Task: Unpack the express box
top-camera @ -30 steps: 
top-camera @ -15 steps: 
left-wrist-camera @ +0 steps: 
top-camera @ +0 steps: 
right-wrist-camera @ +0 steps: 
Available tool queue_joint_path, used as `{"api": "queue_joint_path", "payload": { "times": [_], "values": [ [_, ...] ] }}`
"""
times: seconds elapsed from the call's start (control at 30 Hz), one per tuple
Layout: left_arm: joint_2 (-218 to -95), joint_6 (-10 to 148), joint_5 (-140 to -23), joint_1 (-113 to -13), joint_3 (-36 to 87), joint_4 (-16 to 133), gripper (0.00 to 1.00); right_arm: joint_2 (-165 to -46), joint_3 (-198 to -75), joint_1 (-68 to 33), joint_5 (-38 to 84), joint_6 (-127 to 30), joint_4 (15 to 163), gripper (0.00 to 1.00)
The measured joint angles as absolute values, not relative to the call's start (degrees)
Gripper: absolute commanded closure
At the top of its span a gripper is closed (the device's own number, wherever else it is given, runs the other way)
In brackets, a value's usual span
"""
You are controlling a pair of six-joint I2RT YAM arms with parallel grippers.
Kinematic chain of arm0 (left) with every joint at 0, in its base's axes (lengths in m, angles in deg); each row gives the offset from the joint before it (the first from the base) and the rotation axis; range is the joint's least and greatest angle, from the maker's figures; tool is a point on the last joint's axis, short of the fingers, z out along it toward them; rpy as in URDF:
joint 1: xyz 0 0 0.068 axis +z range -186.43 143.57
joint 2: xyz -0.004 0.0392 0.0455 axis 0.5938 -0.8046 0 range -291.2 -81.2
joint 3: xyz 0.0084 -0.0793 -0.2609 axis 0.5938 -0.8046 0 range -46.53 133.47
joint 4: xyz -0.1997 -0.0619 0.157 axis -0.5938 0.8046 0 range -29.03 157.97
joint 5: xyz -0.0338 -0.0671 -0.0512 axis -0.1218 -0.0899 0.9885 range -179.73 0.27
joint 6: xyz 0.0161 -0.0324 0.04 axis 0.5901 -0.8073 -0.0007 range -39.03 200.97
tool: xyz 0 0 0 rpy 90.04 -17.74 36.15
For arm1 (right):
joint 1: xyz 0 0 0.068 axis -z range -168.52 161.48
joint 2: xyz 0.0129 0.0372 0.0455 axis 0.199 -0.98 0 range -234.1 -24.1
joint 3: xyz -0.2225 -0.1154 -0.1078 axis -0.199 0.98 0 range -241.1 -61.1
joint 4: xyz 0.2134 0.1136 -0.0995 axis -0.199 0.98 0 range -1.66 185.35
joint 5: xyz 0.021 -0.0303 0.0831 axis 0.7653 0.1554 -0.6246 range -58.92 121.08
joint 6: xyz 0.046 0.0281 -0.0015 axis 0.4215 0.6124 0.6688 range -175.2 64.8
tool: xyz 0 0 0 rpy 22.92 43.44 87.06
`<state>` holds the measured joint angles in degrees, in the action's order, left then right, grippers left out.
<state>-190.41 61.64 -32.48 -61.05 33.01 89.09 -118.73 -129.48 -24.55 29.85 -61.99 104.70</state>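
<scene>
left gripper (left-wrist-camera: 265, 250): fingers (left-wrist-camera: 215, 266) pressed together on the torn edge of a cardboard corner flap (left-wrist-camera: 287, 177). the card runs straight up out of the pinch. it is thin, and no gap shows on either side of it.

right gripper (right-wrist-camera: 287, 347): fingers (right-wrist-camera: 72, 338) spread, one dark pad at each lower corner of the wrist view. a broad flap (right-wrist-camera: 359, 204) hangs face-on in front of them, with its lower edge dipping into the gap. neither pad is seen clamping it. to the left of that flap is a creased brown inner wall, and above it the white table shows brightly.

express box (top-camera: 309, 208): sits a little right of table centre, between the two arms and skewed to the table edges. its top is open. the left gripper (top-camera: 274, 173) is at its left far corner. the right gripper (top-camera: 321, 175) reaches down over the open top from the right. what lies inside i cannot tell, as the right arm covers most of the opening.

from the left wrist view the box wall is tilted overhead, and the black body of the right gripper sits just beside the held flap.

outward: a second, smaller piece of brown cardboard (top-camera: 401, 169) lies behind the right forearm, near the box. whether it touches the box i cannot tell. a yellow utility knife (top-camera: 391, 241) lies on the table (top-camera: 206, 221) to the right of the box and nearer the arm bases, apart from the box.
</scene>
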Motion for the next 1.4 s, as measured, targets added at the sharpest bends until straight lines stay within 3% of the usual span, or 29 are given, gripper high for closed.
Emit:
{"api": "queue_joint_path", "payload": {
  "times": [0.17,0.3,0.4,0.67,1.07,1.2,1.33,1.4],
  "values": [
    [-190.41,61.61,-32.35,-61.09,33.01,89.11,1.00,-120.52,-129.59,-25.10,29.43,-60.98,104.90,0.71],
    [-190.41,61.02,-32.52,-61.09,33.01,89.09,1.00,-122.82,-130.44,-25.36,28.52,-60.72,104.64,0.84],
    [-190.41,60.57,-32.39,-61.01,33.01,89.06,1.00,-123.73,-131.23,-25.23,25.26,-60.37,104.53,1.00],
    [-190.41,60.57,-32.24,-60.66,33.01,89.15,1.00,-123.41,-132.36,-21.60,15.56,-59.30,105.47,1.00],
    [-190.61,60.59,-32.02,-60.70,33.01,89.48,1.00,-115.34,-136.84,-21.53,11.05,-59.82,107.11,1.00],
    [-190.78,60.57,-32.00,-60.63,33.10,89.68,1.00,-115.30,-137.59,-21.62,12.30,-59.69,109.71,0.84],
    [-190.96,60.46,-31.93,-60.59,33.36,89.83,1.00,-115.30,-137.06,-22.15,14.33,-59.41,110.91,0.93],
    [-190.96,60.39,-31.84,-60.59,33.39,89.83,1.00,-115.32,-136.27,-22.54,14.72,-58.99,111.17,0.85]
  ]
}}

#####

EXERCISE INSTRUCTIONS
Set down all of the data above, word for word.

ANSWER SPACE
Task: Unpack the express box
top-camera @ -30 steps: 
top-camera @ -15 steps: 
left-wrist-camera @ +0 steps: 
top-camera @ +0 steps: 
right-wrist-camera @ +0 steps: 
Available tool queue_joint_path, used as `{"api": "queue_joint_path", "payload": { "times": [_], "values": [ [_, ...] ] }}`
"""
times: seconds elapsed from the call's start (control at 30 Hz), one per tuple
Layout: left_arm: joint_2 (-218 to -95), joint_6 (-10 to 148), joint_5 (-140 to -23), joint_1 (-113 to -13), joint_3 (-36 to 87), joint_4 (-16 to 133), gripper (0.00 to 1.00); right_arm: joint_2 (-165 to -46), joint_3 (-198 to -75), joint_1 (-68 to 33), joint_5 (-38 to 84), joint_6 (-127 to 30), joint_4 (15 to 163), gripper (0.00 to 1.00)
The measured joint angles as absolute values, not relative to the call's start (degrees)
Gripper: absolute commanded closure
At the top of its span a gripper is closed (the device's own number, wherever else it is given, runs the other way)
In brackets, a value's usual span
"""
You are controlling a pair of six-joint I2RT YAM arms with parallel grippers.
Kinematic chain of arm0 (left) with every joint at 0, in its base's axes (lengths in m, angles in deg); each row gives the offset from the joint before it (the first from the base) and the rotation axis; range is the joint's least and greatest angle, from the maker's figures; tool is a point on the last joint's axis, short of the fingers, z out along it toward them; rpy as in URDF:
joint 1: xyz 0 0 0.068 axis +z range -186.43 143.57
joint 2: xyz -0.004 0.0392 0.0455 axis 0.5938 -0.8046 0 range -291.2 -81.2
joint 3: xyz 0.0084 -0.0793 -0.2609 axis 0.5938 -0.8046 0 range -46.53 133.47
joint 4: xyz -0.1997 -0.0619 0.157 axis -0.5938 0.8046 0 range -29.03 157.97
joint 5: xyz -0.0338 -0.0671 -0.0512 axis -0.1218 -0.0899 0.9885 range -179.73 0.27
joint 6: xyz 0.0161 -0.0324 0.04 axis 0.5901 -0.8073 -0.0007 range -39.03 200.97
tool: xyz 0 0 0 rpy 90.04 -17.74 36.15
For arm1 (right):
joint 1: xyz 0 0 0.068 axis -z range -168.52 161.48
joint 2: xyz 0.0129 0.0372 0.0455 axis 0.199 -0.98 0 range -234.1 -24.1
joint 3: xyz -0.2225 -0.1154 -0.1078 axis -0.199 0.98 0 range -241.1 -61.1
joint 4: xyz 0.2134 0.1136 -0.0995 axis -0.199 0.98 0 range -1.66 185.35
joint 5: xyz 0.021 -0.0303 0.0831 axis 0.7653 0.1554 -0.6246 range -58.92 121.08
joint 6: xyz 0.046 0.0281 -0.0015 axis 0.4215 0.6124 0.6688 range -175.2 64.8
tool: xyz 0 0 0 rpy 22.92 43.44 87.06
`<state>` holds the measured joint angles in degrees, in the action's order, left then right, grippers left out.
<state>-190.41 61.64 -32.48 -61.05 33.01 89.09 -118.73 -129.48 -24.55 29.85 -61.99 104.70</state>
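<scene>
left gripper (left-wrist-camera: 265, 250): fingers (left-wrist-camera: 215, 266) pressed together on the torn edge of a cardboard corner flap (left-wrist-camera: 287, 177). the card runs straight up out of the pinch. it is thin, and no gap shows on either side of it.

right gripper (right-wrist-camera: 287, 347): fingers (right-wrist-camera: 72, 338) spread, one dark pad at each lower corner of the wrist view. a broad flap (right-wrist-camera: 359, 204) hangs face-on in front of them, with its lower edge dipping into the gap. neither pad is seen clamping it. to the left of that flap is a creased brown inner wall, and above it the white table shows brightly.

express box (top-camera: 309, 208): sits a little right of table centre, between the two arms and skewed to the table edges. its top is open. the left gripper (top-camera: 274, 173) is at its left far corner. the right gripper (top-camera: 321, 175) reaches down over the open top from the right. what lies inside i cannot tell, as the right arm covers most of the opening.

from the left wrist view the box wall is tilted overhead, and the black body of the right gripper sits just beside the held flap.

outward: a second, smaller piece of brown cardboard (top-camera: 401, 169) lies behind the right forearm, near the box. whether it touches the box i cannot tell. a yellow utility knife (top-camera: 391, 241) lies on the table (top-camera: 206, 221) to the right of the box and nearer the arm bases, apart from the box.
</scene>
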Motion for the next 1.4 s, as measured, targets added at the sharpest bends until straight lines stay within 3% of the usual span, or 29 are given, gripper high for closed.
Emit:
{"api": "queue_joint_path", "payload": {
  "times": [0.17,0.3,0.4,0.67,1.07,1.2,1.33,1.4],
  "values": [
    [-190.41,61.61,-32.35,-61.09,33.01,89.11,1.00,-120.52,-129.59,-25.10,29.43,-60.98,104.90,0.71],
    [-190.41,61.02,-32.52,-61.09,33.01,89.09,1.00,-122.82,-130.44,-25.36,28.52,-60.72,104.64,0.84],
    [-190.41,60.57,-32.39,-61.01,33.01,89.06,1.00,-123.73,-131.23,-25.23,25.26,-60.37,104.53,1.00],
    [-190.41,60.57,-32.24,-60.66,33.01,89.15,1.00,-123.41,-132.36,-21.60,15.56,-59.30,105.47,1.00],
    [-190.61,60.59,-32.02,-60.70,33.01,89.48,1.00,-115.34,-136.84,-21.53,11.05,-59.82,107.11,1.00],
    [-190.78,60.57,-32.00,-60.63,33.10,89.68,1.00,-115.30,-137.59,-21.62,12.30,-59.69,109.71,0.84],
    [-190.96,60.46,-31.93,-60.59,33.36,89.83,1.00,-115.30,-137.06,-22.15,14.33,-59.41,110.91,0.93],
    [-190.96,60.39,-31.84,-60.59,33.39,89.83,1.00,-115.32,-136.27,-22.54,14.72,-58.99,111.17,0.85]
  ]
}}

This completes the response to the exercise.